Stored data entries:
● ● ●

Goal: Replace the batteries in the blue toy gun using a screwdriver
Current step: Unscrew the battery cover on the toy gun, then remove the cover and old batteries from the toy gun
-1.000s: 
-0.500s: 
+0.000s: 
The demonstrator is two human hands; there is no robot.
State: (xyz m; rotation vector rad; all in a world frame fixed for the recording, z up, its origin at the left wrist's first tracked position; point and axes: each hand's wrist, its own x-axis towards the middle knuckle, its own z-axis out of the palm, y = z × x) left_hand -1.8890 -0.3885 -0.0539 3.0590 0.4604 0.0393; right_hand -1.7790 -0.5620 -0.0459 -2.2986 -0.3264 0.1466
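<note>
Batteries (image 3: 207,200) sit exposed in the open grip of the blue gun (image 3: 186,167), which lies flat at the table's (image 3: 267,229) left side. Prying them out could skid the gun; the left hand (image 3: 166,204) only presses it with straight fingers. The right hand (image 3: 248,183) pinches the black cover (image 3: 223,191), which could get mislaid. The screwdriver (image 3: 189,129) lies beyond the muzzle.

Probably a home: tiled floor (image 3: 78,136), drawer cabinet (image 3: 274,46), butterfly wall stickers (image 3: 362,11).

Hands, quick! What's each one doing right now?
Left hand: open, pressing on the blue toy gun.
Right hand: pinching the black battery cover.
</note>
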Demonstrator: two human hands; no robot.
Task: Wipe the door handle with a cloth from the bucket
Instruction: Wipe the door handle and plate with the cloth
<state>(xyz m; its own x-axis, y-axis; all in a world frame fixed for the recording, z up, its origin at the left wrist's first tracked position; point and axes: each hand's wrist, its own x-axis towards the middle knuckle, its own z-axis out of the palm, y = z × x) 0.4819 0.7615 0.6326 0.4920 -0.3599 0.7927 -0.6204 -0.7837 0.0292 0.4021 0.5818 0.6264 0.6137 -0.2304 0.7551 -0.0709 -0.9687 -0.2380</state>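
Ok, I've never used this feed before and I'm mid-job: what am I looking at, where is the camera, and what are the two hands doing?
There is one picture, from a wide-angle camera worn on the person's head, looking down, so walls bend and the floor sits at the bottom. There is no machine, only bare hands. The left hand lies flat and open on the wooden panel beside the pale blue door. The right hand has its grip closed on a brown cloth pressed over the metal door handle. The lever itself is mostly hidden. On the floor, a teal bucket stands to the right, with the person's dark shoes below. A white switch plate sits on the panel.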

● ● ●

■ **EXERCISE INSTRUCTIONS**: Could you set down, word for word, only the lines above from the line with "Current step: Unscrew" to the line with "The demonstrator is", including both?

■ **RESULT FOR THIS EXERCISE**:
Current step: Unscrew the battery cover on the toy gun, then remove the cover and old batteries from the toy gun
-1.000s: 
-0.500s: 
+0.000s: 
The demonstrator is two human hands; there is no robot.

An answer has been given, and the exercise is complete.